Enyescando con unas arañas secas y unos buenos tragos de un vino añejo de La Geria que más bien parecía coñac Tres Cepas, se quedaron fritos hasta la que antes que amaneciera corrieron tras los machos y les despejaron los cuernos de los collares de cascaras de lapas y los dejaron sueltos en la playa. Desde su atalaya observaban la cubierta del barquillo viendo como poco a poco se iban levantando las tapas de los leitos y dos pares de ojos asomaban por las rendija y todavía con el terror reflejado en sus pupilas. Al ver a los machos retozando por la playa empezaron a comprender aquella marabunta de la noche anterior mientras vieron aparecer a los causantes de aquella “quintada” bajando por la vereda que llevaba al embarcadero. Don Beltrancíto Figueroa, seguido por seño Wenceslao, llega al embarcadero como si nada hubiese ocurrido y apalancando con cuatro cajillas de pardelas saladas obsequio de señor Wenceslao para la familia y que había cazado durante la temporada del revoloteo de las crías y que iba desplumando, salando y luego apilando en una especie de pajero, donde se conservaban a salvo de ratas y sabandijas. Despedidos con magua por seño Wenceslao y sus cabras y después de una singladura breve por el fresco viento a favor que llevaban, llegaron a La Caleta. Allí le esperaba señor Damián Corujo con la burra y el camello de la casa para después de varar el barco y resguardarlo en el viejo almacén de don Pepe Ramírez, emprender con su preciosa carga el regreso a La Vegueta.

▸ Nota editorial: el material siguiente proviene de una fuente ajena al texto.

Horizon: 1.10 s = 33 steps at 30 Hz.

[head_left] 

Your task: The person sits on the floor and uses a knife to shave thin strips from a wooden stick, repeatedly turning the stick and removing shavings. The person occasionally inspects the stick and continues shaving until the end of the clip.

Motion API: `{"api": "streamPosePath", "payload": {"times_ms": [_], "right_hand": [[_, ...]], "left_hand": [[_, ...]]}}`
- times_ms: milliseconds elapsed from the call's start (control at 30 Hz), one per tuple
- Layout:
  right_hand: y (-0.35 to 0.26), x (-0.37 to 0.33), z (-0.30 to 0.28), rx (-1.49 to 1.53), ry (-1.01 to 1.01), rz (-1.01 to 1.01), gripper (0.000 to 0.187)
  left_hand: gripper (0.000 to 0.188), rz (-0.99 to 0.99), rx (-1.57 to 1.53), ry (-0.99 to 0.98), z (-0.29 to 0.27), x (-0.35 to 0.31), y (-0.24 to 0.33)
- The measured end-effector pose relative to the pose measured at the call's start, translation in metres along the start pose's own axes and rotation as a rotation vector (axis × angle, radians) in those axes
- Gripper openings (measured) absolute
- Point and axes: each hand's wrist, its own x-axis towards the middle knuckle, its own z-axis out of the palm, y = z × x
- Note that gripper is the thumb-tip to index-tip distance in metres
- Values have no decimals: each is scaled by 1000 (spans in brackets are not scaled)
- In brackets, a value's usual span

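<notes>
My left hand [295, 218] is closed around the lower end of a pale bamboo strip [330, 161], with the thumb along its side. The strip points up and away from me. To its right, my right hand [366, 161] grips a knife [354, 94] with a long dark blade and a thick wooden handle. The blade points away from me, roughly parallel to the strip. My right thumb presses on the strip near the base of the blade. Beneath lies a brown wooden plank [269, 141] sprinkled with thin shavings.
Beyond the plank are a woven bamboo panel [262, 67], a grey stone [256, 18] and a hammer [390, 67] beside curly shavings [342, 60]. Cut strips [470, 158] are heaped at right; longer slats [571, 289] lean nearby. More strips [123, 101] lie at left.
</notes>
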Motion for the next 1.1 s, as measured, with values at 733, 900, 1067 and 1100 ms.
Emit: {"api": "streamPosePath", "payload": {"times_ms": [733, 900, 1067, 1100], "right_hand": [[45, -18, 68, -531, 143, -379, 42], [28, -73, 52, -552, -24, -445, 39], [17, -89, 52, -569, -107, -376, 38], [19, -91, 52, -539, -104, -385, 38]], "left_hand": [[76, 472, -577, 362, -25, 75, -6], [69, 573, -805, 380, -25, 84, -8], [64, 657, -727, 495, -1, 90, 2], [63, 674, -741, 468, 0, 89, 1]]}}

En vísperas de la Fiesta de Regla, don Beltrán Figueroa padre y doña Eduvigis Velázquez, solían dar un refresco a la gente del Puerto y recalcitrantes absentistas vegueteros que venían a la Función y Procesión religiosa de la venerada imagen de la Virgen Cubana en su ermita de la Vega de Yuco. Habían preparado el enyesque a base de viejas jareadas, unas generosas “tablas” de queso de Alegranza y Las Laderas, una caldera de papas “menudas” arrugadas y unos lebrillo tos brillantes con mojos colorao y verde, En animada francachela estaban, cuando uno de los invitados, don Bartolito Bethencourt, mascando la parte de la barriga de una vieja seca exclamó: ¡coño Beltrán, esta vieja apesta a “meaos podrios”!. Don Beltrán Figueroa se quedó más blanco que los manteles de la mesa, a doña Eduvigis le entró un flato que se atragantó con una “papa arrugá” que había remojado en mojo picón y quedo metida en fatiga sobre la mesa provocando un estropicio de loza y cristalería que dio hasta sentimiento. Beltrancíto viendo el numero y la cara de asco del Bethencourt, recordó sobre la marcha a Anselmo y a Medardo la noche de los cabrones en Alegranza. Había sido tanto el respeto a los espíritus que los dos muchachos no salieron de los leitos ni para mear, y no de miedo sino por necesidad se mearon sobre los sacos de viejas secas y que por vergüenza o venganza;¡vaya usted a saber!, se habían callado la boca. Beltrancito se escondió tras un pajero con un ataque de risa casi tan violento, como el que había matado a su abuelo. Allá en Las Laderas, a la sombra del Risco Medardo y Anselmo, asaban unas viejitas que habían apartado antes de que se produjeran las más famosas aguas menores de la isla de Alegranza.
Nota: los personajes de este relato son totalmente ficticios, cualquier coincidencia…etc, etc.